Tom's House
Basic
- Apr 19, 2018
As usual I am own worst enemy as I work on my latest fiction, The Editor. It doesn't matter that people I admire have complemented my work; that I have published other successful books; that I have had things featured on the front covers of important magazines. What matters is that in my own mind I wonder how others could have made such terrible mistakes in finding my stuff worthy of publication in the first place. I don't need other critics. I do a a pretty thorough job of it myself. I got a little push yesterday, though, when I read that Barbara Kingsolver advised writers to give themselves permission to write a bad book, then go back to revise it into a good book. That was yesterday. Then today I got another message, this time from William James, one of the best, most lucid and fluent prose writers in American English. In a letter to a friend James said of his most recent book “If there is aught of good in the style of it, “it is the result of ceaseless toil in rewriting.

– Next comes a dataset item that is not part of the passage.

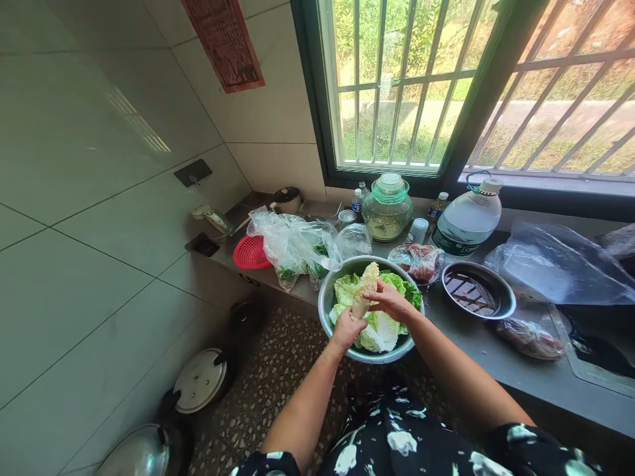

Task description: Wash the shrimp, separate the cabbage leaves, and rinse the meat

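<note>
Cabbage [380, 324]: pale yellow-green to bright green leaves, in a silver metal bowl [327, 301]. Strainer [252, 252]: red. Glass jar [387, 210]: pale green lid. Water jug [469, 221]: clear, white cap, teal handle. Surface [520, 373]: dark grey. Floor [268, 377]: speckled brown terrazzo. Clothing [397, 436]: black with white floral print. Wall hanging [225, 41]: red.

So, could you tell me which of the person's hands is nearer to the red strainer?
Left. The left hand grips the cabbage's base, on the red strainer's side; the right hand holds the cabbage farther away.
</note>
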A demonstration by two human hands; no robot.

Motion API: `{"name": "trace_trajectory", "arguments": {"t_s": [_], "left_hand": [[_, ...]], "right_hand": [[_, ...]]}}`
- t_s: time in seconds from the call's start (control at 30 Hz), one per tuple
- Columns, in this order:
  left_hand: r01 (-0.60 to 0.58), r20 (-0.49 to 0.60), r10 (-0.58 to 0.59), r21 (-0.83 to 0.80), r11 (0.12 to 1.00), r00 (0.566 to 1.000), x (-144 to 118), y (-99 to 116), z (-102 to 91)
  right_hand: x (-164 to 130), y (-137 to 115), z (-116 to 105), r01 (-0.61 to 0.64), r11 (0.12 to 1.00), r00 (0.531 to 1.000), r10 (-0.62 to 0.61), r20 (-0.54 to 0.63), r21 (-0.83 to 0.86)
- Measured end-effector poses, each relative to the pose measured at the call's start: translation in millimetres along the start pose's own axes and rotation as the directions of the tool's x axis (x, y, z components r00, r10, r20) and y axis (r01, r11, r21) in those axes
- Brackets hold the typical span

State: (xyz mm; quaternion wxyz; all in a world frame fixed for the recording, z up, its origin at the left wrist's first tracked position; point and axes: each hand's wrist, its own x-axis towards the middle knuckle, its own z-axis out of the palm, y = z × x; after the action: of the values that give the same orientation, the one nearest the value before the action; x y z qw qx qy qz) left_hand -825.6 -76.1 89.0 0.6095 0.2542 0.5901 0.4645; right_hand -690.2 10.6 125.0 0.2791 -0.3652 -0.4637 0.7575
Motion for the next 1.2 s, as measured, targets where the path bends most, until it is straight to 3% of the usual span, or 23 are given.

Everything comes out wrong with me at first; but when once objectified in a crude shape, I can torture and poke and scrape and pat at it till it offends me no more.”
So with that in mind I boot up, hunker down, and once again butt my head against the wall. Maybe this time the cracks will be in the wall.
So with that in mind I boot up, hunker down, and once again butt my head against the wall. Maybe this time the cracks will be in the wall.